Représentation schématique de la configuration expérimentale : les impulsions attosecondes (violet) éjectent des électrons (vert) d’une surface cristalline. Le microscope électronique à photoémission (instrument en forme de cône en haut) examine les mouvements rapides des électrons. Crédit : Jan Vogelsang, édité
Une étude révolutionnaire menée par une équipe suédo-allemande a suivi la dynamique électronique ultrarapide avec une précision inégalée, ouvrant ainsi de nouvelles voies dans la recherche sur les nanomatériaux et les cellules solaires.
Lorsque des électrons se déplacent dans une molécule ou un semi-conducteur, cela se produit sur des échelles de temps incroyablement courtes. Une équipe de recherche suédo-allemande comprenant le physicien Dr Jan Vogelsang de l’Université d’Oldenburg a fait des progrès significatifs vers une meilleure compréhension de ces processus ultrarapides : les chercheurs ont pu suivre la dynamique des électrons libérés par la surface des cristaux d’oxyde de zinc en utilisant des impulsions laser avec une résolution spatiale de l’ordre du nanomètre et une résolution temporelle jusqu’alors inédite.
Avancées dans la recherche sur le comportement électronique
Grâce à ces expériences, l’équipe a démontré l’applicabilité d’une méthode qui pourrait être utilisée pour mieux comprendre le comportement des électrons dans les nanomatériaux et les nouveaux types de cellules solaires, entre autres applications. Des chercheurs de l’Université de Lund, dont le professeur Anne L’Huillier, l’une des trois lauréates du prix Nobel de physique de l’année dernière, ont participé à l’étude publiée dans la revue scientifique. Recherche en physique avancée.
Examen de la chambre à vide du microscope électronique à photoémission de Lund : l’équipe de recherche a utilisé un appareil similaire pour étudier les électrons libérés par un échantillon à l’aide d’impulsions laser. Crédit : Jan Vogelsang
Dans leurs expériences, l’équipe de recherche a combiné un type spécial de microscopie électronique connue sous le nom de microscopie électronique à photoémission (PEEM) avec la technologie de la physique attoseconde. Les scientifiques utilisent des impulsions lumineuses de très courte durée pour exciter les électrons et enregistrer leur comportement ultérieur. « Le processus ressemble beaucoup à un flash capturant un mouvement rapide en photographie », a expliqué Vogelsang.

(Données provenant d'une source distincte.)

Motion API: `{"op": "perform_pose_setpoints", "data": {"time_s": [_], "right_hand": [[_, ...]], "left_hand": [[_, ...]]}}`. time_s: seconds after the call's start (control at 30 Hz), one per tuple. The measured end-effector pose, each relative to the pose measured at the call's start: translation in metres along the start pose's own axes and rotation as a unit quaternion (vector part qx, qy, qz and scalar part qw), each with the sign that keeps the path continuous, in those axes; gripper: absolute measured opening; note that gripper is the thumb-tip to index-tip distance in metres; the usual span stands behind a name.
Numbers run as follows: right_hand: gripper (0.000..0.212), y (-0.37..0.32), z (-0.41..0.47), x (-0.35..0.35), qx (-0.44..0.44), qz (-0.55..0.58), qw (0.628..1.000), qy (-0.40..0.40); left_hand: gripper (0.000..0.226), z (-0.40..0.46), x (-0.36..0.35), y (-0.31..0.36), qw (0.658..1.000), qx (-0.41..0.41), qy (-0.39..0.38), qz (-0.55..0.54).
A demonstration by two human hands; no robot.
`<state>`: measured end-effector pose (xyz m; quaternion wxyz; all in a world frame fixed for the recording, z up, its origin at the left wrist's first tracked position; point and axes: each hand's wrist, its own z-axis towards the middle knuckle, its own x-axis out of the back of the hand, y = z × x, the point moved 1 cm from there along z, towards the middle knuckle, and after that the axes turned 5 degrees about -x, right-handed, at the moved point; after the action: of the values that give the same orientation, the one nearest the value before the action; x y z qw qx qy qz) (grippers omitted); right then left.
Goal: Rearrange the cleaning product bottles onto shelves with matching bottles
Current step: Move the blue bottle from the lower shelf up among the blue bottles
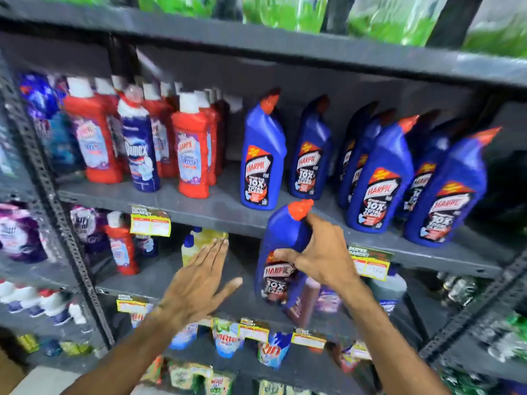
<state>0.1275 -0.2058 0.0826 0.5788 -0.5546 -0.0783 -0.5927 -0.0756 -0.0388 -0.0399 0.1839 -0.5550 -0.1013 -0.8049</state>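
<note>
My right hand [322,252] grips a blue Harpic bottle [281,246] with an orange-red cap, held upright in front of the grey shelf edge [228,215]. My left hand [199,280] is flat and open to the left of it, holding nothing. On the shelf above stand several matching blue Harpic bottles [262,155], with more at the right [376,178]. Left of them are several red Harpic bottles [191,146] and one blue Domex bottle [139,143] among the red ones.
The lower shelf holds a red bottle [121,246], a yellow bottle [199,240] and a brown bottle [305,297]. Yellow price tags [150,222] hang on the shelf edges. Green packs [285,12] fill the top shelf. Pouches [228,337] sit further down.
</note>
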Motion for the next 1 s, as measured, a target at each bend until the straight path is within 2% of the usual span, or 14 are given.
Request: {"op": "perform_pose_setpoints", "data": {"time_s": [0.2, 0.33, 0.43, 0.63, 0.8, 0.9, 1.0], "right_hand": [[0.07, -0.026, 0.027, 0.064, 0.054, 0.007, 0.997, 0.052], [0.061, -0.033, 0.055, 0.091, 0.061, 0.01, 0.995, 0.077], [0.054, -0.029, 0.08, 0.101, 0.038, 0.027, 0.995, 0.088], [0.054, -0.02, 0.122, 0.097, 0.002, 0.047, 0.995, 0.092], [0.063, -0.009, 0.152, 0.092, -0.028, 0.067, 0.995, 0.072], [0.082, -0.002, 0.168, 0.089, -0.035, 0.073, 0.995, 0.056], [0.092, 0.003, 0.18, 0.082, -0.037, 0.088, 0.995, 0.039]], "left_hand": [[0.095, 0.035, 0.04, -0.013, 0.999, 0.006, 0.036, 0.013], [0.102, 0.066, 0.049, -0.025, 0.999, 0.021, 0.023, -0.01], [0.11, 0.089, 0.047, -0.029, 0.999, 0.035, -0.007, -0.012], [0.114, 0.117, 0.032, -0.034, 0.993, 0.075, -0.091, -0.021], [0.118, 0.123, 0.022, -0.044, 0.988, 0.086, -0.118, -0.053], [0.125, 0.126, 0.017, -0.048, 0.99, 0.076, -0.112, -0.051], [0.121, 0.125, 0.011, -0.05, 0.991, 0.076, -0.097, -0.046]]}}
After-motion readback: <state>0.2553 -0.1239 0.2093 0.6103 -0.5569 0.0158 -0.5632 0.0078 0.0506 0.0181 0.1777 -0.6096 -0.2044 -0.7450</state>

Une attoseconde est incroyablement courte : seulement un milliardième de milliardième de seconde.
Combiner des techniques avancées pour une précision améliorée
Comme le rapporte l’équipe, des expériences similaires n’avaient jusqu’à présent pas réussi à atteindre l’objectif temporel. précision nécessaire pour suivre le mouvement des électrons. Les minuscules particules élémentaires tournent beaucoup plus vite que les noyaux atomiques plus gros et plus lourds. Dans la présente étude, cependant, les scientifiques ont pu combiner les deux techniques technologiquement exigeantes, la microscopie électronique à photoémission et la microscopie attoseconde, sans compromettre ni la résolution spatiale ni temporelle. « Nous avons enfin atteint le point où nous pouvons utiliser des impulsions attosecondes pour étudier en détail l’interaction de la lumière et de la matière au niveau atomique et dans les nanostructures », a déclaré Vogelsang.
Percées technologiques et recherches futures
L’un des facteurs qui ont rendu ces progrès possibles a été l’utilisation d’une source lumineuse générant une quantité particulièrement élevée d’éclairs attosecondes par seconde – dans ce cas, 200 000 impulsions lumineuses par seconde. Chaque éclair libérait en moyenne un électron de la surface du cristal, permettant aux chercheurs d’étudier leur comportement sans qu’ils ne s’influencent mutuellement. « Plus vous générez d’impulsions par seconde, plus il est facile d’extraire un petit signal de mesure d’un ensemble de données », a expliqué le physicien.
Le laboratoire d’Anne L’Huillier à l’Université de Lund (Suède), où ont été réalisées les expériences de la présente étude, est l’un des rares laboratoires de recherche au monde disposant de l’équipement technologique nécessaire à de telles expériences. Vogelsang, qui a été chercheur postdoctoral à l’université de Lund de 2017 à 2020, est actuellement en train de créer un laboratoire expérimental similaire à l’université d’Oldenbourg. À l’avenir, les deux équipes prévoient de poursuivre leurs recherches et d’explorer le comportement des électrons dans divers matériaux et nanostructures.
Vogelsang dirige le groupe de recherche en microscopie attoseconde à l’Université d’Oldenbourg depuis 2022. Le groupe est financé par le prestigieux programme Emmy Noether de la Fondation allemande pour la recherche.